Thoughts on the military and military activities of a diverse nature. Free-ranging and eclectic.

Sunday, February 11, 2007

Sun.

This is coolbert:

Here is where you can download for free, from the Project Gutenberg, your own copy, again, for free, and to keep, the great work of the Chinese military commentator, Sun Tzu.

Well, who has not heard of Sun Tzu? Wrote his work around 500 B.C.? A man whose writings demonstrate a most profound knowledge of military strategy, tactics, leadership, etc. To have read [not necessarily understood, but read] Sun is considered obligatory for all senior military officers? Regardless of rank, nation, or branch of service?

This particular translation of Sun was the work of the Englishman, Lionel Giles. Done in 1910. An earlier translation to English was done in 1905 by a Captain Calthrope, but was considered by Giles to be an inferior, flawed and inaccurate work. Hence the version now made available for free.

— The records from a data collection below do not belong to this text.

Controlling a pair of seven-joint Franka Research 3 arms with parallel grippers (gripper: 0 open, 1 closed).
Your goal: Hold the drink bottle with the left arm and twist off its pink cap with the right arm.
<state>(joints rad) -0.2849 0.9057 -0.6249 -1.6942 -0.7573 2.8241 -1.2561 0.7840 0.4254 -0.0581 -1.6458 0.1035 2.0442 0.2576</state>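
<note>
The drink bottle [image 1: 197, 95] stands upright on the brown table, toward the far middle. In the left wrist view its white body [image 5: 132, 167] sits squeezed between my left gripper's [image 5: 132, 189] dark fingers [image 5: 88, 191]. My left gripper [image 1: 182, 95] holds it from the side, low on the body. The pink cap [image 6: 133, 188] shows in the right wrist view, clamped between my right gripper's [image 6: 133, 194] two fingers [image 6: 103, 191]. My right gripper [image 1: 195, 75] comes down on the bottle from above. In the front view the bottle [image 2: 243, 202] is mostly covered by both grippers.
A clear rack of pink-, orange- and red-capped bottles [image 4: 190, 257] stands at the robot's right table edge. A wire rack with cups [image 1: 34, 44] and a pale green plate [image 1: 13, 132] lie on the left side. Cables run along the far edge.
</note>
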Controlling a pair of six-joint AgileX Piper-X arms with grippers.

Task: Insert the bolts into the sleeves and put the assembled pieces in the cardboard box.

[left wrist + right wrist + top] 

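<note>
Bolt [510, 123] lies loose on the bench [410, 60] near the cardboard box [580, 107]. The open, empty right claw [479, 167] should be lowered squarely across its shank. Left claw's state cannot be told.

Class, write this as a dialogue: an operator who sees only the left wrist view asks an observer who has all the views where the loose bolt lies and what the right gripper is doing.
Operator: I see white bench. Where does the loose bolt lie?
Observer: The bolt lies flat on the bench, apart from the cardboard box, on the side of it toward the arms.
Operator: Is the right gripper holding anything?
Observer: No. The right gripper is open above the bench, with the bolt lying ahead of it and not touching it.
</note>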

A reprint of this translation was commissioned in 1983 by James Clavell. I have that particular reprint in my own personal library and refer to it from time to time. Clavell states he was particularly intrigued about the last chapter, number 13, the chapter dealing with spies [espionage]. A number of my previous blog entries have dealt with the subject matter of this chapter as well.

The reading of Sun is NOT EASY! OR easily understood. Try the best you can. And try to find analogs as best you can in modern warfare.

The introduction found in the Project Gutenberg text [by Lionel Giles?] is also very interesting. If it was Giles that was responsible for the [such an introduction is not found in the Clavell commissioned work] introduction, his scholarship is to be admired, even today!

It seems that Sun has had in China for many millennia now a number of commentators and acolytes. His work HAS been studied and admired by the Chinese as IT IS NOW IN THE WEST. Those commentators include:

1. TS`AO TS`AO or Ts`ao Kung . . . [A.D. 155-220] . . . One of the greatest military geniuses that the world has seen, and Napoleonic in the scale of his operations, he was especially famed for the marvelous rapidity of his marches, which has found expression in the line 'Talk of Ts`ao Ts`ao, and Ts`ao Ts`ao will appear.'"

2. MENG SHIH.

3. LI CH`UAN of the 8th century was a well-known writer on
military tactics.

4. TU YU (died 812)

5. TU MU (803-852) is perhaps the best known as a poet -- a
bright star even in the glorious galaxy of the T`ang period. We
learn from Ch`ao Kung-wu that although he had no practical
experience of war, he was extremely fond of discussing the
subject, and was moreover well read in the military history of
the CH`UN CH`IU and CHAN KUO eras.

6. CH`EN HAO appears to have been a contemporary of Tu Mu.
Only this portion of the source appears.